WASHINGTON: The United States is more likely to be attacked in the coming decade by terrorists with chemical, biological or nuclear weapons than by a hostile nation firing intercontinental missiles, US intelligence agencies have concluded.
The annual assessment of the ballistic missile threat highlights what Sept 11 made abundantly clear: that “ships, trucks, aeroplanes and other means” might be used to deliver — or to become — weapons of devastating power.
An unclassified summary of the National Intelligence Estimate declares for the first time that the United States is “more likely to be attacked with (weapons of mass destruction) using non-missile means” than conventional weapons system.
Such weapons, the report notes, are “less expensive, more reliable and accurate, more effective for disseminating biological warfare agents ... and would avoid missile defences.”
Overall, the assessment appears more cautious about the development and spread of ballistic missile systems around the world than the last threat report, which was issued in September 1999.

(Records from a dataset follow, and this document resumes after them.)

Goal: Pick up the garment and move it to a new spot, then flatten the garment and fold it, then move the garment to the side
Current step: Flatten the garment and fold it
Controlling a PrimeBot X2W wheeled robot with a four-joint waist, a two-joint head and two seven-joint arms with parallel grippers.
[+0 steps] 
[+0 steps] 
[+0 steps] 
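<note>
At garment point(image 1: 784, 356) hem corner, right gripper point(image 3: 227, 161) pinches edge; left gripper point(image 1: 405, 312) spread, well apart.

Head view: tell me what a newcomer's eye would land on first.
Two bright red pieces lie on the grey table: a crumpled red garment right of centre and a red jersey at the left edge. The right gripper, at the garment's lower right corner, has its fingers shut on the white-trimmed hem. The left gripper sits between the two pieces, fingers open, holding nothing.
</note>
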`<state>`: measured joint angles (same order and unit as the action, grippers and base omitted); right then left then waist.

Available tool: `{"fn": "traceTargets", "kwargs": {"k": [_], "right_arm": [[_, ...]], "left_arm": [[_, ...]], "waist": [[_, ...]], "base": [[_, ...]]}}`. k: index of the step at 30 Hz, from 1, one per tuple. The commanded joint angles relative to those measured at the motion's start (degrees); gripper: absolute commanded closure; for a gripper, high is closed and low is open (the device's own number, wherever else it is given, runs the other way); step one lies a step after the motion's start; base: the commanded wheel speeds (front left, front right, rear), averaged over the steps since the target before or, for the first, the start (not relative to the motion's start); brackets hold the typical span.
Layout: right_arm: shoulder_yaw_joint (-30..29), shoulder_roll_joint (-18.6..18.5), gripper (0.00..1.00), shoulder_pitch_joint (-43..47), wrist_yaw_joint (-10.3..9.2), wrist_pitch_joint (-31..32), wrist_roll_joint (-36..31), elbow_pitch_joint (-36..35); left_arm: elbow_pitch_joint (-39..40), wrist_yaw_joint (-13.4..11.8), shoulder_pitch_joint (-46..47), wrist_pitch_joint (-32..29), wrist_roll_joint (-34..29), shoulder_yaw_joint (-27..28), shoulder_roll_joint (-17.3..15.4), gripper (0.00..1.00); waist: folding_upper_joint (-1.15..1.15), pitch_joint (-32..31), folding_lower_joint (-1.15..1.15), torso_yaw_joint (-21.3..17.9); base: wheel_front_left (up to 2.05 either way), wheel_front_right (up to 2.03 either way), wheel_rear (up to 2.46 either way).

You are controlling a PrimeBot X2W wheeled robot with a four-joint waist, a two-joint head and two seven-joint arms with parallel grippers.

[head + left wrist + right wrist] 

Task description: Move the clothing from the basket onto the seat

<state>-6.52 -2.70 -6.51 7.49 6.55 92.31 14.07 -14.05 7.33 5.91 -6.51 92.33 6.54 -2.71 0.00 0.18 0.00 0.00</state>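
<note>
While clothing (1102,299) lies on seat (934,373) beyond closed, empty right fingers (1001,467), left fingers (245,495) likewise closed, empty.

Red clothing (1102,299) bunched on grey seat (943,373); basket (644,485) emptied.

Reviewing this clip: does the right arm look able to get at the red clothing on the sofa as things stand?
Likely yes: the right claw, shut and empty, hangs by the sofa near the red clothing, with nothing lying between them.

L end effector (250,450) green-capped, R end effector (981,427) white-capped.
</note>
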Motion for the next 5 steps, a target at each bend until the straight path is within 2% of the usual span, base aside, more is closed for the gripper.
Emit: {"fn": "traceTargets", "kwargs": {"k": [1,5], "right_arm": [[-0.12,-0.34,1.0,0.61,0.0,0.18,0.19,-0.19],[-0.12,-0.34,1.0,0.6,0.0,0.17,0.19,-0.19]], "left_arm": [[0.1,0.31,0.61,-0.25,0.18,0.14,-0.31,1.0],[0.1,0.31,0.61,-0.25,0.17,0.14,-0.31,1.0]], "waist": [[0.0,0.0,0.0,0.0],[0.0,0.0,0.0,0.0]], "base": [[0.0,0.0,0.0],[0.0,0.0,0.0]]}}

That report suggested hostile countries were racing to build new ballistic missile systems and that the United States was vulnerable to missile attack with little or no warning. It became a key part of the debate that led to the Bush administration’s decision to push forward with a national missile defence system.
“I think this is a step away from the hyperbole of the previous assessments,” said Joseph Cirincione, an expert on missile proliferation at the Carnegie Endowment for International Peace, a Washington, D.C.-based think tank. “It’s a more balanced appreciation of the threat.”
A US intelligence official said the difference was more in tone than substance. “There are no major changes” since the 1999 report, the official said. “The threat remains and is growing.”
The report, which is the current assessment by the CIA and 12 other intelligence agencies, says the threat is changing, however.
US intelligence experts do not foresee a “large increase” in the number of nations seeking or obtaining sophisticated missiles. Rather, they expect countries with existing missile programmes to try to improve their range, reliability and accuracy.
Overall, before 2015, the United States is most likely to face a ballistic missile threat from North Korea, Iran and “possibly” Iraq, as well from existing stockpiles in China and Russia, the report concludes.
In a rare sign of dissent, however, the report notes that one intelligence agency disagreed on the threat from Iran, judging Tehran unlikely to field an intercontinental ballistic missile before 2015. An official familiar with the report said the State Department’s intelligence bureau had filed the dissent.
In 1999, the assessment warned that China could have “tens” of missiles able to hit US shores by 2015. The current report states that China’s expected nuclear strike force will number “around 75 to 100.”
China currently has about 20 such missiles, the same as before. Russia and the United States each have more than 4,000.
North Korea again drew intense scrutiny. Pyongyang has extended a voluntary moratorium on flight-testing new missiles until 2003, but the Communist regime “may be ready” to test a multiple-stage Taepo Dong-2 missile capable of reaching US shores with a nuclear weapon-sized payload, the report states.
The report also notes that US intelligence concluded in the mid-1990s that North Korea had produced one or two nuclear weapons. —Dawn/The Los Angeles Times News Service.